3.3 Smoothing Parameter Selection

We have still not found a way to select the bandwidth that is both applicable in practice as well as theoretically desirable. In the following two subsections we will introduce two of the most frequently used methods of bandwidth selection, the plug-in method and the method of cross-validation. The treatments of both methods will describe one representative of each method. In the case of the plug-in method we will focus on the ``quick & dirty" plug-in method introduced by Silverman. With regard to cross-validation we will focus on least squares cross-validation. For more complete treatments of plug-in and cross-validation methods of bandwidth selection, see e.g. Härdle (1991) and Park & Turlach (1992).

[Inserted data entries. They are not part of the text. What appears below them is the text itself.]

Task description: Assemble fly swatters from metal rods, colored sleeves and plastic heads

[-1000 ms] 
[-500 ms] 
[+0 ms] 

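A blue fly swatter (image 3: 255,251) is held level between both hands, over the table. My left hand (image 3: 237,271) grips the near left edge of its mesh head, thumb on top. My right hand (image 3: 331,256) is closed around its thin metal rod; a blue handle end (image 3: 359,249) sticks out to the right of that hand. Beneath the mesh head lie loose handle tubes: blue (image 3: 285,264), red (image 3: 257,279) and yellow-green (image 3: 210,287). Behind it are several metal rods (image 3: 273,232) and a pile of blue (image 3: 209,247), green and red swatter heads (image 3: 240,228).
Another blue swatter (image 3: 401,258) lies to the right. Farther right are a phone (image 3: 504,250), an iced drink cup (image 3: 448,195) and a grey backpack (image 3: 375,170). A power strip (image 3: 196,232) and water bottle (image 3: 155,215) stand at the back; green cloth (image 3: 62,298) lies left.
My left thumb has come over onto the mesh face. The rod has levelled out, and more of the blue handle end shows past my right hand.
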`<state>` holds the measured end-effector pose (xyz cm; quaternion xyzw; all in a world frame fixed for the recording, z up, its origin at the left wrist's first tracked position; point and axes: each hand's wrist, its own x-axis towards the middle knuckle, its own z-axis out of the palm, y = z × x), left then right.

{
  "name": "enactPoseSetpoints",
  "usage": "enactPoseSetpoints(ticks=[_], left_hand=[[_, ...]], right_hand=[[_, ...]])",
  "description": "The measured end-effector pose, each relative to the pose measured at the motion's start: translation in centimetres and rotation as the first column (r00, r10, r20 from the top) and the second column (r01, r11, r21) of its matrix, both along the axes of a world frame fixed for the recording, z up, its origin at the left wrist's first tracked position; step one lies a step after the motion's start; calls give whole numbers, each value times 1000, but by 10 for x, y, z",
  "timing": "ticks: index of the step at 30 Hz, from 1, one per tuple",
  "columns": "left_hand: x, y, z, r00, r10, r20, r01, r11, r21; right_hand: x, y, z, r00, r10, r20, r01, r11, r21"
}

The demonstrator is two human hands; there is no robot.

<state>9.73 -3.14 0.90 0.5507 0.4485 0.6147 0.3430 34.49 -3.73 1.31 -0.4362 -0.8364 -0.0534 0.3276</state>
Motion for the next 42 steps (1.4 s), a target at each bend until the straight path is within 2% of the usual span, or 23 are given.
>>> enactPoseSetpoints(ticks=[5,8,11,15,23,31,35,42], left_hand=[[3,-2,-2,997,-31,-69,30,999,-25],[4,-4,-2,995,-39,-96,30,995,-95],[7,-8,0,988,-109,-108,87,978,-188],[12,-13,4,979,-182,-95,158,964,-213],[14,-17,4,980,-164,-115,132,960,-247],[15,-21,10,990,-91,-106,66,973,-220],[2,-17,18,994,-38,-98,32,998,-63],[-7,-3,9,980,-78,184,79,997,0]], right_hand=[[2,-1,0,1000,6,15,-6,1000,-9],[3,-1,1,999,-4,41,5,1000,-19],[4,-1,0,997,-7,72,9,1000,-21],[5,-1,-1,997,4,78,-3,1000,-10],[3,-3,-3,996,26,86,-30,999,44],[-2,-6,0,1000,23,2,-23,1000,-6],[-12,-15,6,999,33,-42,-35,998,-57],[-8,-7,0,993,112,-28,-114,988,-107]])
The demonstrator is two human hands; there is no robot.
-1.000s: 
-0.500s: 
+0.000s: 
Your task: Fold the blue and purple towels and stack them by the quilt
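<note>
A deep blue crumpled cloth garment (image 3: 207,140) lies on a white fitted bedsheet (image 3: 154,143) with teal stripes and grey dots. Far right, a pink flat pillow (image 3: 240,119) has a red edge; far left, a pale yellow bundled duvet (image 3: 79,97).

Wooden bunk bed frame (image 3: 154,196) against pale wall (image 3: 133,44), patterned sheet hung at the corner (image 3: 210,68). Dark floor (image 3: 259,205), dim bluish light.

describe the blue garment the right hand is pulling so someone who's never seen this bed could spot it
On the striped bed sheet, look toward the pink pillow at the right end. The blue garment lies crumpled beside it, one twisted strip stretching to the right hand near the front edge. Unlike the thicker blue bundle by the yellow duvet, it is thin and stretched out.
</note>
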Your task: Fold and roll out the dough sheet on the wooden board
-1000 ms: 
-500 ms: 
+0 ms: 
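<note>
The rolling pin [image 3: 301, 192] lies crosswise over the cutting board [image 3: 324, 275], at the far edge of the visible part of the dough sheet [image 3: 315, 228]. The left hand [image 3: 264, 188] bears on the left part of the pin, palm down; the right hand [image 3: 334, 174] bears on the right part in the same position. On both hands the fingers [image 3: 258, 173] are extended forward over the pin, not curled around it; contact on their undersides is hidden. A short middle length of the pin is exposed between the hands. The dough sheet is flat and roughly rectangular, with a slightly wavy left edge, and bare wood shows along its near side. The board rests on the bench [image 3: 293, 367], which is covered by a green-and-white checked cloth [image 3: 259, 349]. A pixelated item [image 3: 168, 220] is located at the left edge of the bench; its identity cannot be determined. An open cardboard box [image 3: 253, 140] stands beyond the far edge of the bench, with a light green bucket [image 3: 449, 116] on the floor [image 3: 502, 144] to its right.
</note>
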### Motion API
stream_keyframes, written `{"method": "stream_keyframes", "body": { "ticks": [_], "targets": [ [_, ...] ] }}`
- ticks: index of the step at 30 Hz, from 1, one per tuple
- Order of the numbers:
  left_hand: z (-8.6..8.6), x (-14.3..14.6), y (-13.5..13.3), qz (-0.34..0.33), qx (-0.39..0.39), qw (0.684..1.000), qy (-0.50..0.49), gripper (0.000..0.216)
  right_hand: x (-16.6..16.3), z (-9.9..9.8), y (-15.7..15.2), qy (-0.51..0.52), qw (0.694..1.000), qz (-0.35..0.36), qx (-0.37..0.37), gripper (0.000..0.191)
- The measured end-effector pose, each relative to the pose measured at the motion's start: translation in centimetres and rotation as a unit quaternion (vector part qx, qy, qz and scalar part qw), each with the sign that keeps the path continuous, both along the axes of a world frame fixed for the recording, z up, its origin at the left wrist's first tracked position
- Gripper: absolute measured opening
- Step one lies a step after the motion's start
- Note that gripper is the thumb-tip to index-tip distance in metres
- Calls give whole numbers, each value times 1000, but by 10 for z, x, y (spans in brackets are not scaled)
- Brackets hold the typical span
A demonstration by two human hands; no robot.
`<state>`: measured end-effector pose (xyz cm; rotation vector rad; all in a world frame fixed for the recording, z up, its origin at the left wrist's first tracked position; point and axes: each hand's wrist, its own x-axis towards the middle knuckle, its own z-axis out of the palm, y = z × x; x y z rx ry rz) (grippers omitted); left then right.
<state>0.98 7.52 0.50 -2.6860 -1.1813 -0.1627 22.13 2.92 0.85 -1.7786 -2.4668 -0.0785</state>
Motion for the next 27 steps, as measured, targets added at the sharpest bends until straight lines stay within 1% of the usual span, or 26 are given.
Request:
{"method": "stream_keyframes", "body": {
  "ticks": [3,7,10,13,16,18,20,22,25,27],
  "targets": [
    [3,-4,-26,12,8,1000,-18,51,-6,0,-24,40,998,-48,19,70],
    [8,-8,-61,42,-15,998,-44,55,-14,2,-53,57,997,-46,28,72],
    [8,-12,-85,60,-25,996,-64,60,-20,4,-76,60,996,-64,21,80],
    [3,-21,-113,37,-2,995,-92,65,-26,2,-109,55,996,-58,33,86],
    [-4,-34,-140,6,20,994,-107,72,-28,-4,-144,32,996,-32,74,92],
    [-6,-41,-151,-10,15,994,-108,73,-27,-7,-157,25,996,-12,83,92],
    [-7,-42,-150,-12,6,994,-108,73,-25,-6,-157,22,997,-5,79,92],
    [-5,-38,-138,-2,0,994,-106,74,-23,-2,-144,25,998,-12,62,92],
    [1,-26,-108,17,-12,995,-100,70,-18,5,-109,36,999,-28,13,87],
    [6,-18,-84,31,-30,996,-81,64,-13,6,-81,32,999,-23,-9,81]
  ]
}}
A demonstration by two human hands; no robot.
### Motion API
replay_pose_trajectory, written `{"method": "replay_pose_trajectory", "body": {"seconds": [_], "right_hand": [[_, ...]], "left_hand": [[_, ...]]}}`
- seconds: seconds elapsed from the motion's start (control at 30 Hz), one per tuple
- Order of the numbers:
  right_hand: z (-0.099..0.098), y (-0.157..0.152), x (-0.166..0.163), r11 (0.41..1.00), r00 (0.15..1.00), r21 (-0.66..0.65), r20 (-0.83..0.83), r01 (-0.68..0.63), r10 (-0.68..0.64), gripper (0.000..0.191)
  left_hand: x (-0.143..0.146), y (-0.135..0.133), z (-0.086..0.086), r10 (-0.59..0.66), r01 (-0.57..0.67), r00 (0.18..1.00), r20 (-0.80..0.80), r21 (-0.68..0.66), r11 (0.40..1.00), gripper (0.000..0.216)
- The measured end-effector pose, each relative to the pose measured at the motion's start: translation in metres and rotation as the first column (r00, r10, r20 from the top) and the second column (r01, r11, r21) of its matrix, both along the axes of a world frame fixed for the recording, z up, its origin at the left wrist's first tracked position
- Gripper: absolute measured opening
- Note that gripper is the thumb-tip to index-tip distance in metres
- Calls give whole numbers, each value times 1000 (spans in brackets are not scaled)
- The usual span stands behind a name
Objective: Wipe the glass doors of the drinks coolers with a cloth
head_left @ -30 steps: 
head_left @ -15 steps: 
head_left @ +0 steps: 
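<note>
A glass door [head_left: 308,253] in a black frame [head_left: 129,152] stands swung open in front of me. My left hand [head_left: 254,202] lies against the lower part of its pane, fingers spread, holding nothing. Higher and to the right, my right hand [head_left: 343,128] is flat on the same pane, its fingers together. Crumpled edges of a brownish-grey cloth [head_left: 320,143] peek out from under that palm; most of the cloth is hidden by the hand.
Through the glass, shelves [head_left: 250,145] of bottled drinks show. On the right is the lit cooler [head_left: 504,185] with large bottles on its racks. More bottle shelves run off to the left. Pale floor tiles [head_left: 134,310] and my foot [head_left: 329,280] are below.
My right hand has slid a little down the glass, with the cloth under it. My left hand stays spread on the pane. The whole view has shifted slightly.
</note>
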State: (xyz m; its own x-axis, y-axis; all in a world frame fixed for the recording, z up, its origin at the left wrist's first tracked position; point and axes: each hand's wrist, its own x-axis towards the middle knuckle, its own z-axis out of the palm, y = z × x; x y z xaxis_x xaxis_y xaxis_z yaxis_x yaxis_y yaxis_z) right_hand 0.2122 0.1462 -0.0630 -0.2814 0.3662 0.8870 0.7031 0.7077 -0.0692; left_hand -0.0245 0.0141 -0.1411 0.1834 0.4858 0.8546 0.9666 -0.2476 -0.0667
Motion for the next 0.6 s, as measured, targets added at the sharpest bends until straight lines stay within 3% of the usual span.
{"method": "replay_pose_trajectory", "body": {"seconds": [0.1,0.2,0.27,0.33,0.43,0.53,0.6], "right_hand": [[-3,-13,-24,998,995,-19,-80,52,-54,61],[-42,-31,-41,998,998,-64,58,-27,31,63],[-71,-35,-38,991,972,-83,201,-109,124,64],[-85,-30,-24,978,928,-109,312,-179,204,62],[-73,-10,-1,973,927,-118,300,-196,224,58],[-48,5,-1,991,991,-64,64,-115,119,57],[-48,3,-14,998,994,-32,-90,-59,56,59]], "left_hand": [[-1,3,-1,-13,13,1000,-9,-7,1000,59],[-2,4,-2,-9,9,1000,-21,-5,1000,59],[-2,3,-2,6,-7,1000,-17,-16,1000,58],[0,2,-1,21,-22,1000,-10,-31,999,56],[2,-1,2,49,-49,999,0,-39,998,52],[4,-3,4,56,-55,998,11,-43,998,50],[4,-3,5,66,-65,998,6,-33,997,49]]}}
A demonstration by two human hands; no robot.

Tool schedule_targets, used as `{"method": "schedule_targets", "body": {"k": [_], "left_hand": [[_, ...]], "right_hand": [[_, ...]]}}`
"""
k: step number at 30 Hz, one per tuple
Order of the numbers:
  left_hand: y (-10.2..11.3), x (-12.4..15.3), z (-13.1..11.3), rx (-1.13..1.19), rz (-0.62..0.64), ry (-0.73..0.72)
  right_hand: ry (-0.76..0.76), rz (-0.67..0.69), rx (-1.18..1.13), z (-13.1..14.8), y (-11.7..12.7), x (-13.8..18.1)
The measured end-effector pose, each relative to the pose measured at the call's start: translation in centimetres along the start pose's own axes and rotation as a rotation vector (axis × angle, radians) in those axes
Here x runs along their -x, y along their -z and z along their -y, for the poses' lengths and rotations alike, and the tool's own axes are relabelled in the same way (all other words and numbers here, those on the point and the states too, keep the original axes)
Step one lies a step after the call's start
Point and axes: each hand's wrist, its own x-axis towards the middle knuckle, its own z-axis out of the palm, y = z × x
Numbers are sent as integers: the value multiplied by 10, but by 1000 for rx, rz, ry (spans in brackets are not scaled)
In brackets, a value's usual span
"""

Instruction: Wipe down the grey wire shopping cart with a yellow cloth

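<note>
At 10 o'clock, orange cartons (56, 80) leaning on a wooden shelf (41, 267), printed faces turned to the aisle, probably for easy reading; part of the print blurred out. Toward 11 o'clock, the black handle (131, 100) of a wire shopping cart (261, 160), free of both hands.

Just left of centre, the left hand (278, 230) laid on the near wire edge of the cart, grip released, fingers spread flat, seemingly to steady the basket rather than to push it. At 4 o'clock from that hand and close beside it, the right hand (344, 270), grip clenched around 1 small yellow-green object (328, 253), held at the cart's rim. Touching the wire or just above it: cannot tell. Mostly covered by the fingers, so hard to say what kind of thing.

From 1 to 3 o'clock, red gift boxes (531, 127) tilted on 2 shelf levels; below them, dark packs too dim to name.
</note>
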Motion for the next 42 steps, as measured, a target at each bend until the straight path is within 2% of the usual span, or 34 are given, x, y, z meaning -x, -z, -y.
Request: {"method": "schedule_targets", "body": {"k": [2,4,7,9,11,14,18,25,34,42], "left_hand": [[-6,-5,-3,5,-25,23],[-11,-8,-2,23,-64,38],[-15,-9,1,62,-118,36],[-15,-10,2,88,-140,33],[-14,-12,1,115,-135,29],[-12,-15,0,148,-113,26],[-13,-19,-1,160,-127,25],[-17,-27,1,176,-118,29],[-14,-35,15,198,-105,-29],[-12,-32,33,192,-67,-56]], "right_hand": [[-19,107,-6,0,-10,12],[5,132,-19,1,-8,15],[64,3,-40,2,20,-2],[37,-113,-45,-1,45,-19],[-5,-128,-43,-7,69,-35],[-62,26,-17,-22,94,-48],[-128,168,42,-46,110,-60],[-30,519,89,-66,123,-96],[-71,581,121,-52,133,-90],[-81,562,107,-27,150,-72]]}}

3.3.1 Silverman's Rule of Thumb

Generally speaking, plug-in methods derive their name from their underlying principle: if you have an expression involving an unknown parameter, replace the unknown parameter with an estimate. Take (3.19) as an example. The expression on the right hand side involves the unknown quantity $ \Vert f''\Vert^{2}_{2}$. Suppose we knew or assumed that the unknown density $ f$ belongs to the family of normal distributions with mean $ \mu$ and variance $ \sigma^{2}$ then we have

$\displaystyle \Vert f'' \Vert^{2}_{2}$ $\displaystyle =$ $\displaystyle \sigma^{-5} \int\left\{\varphi''(x)\right\}^{2}\,dx$ (3.21)
  $\displaystyle =$ $\displaystyle \sigma^{-5}\,\frac{3}{8\sqrt{\pi}} \approx 0.212\; \sigma^{-5},$ (3.22)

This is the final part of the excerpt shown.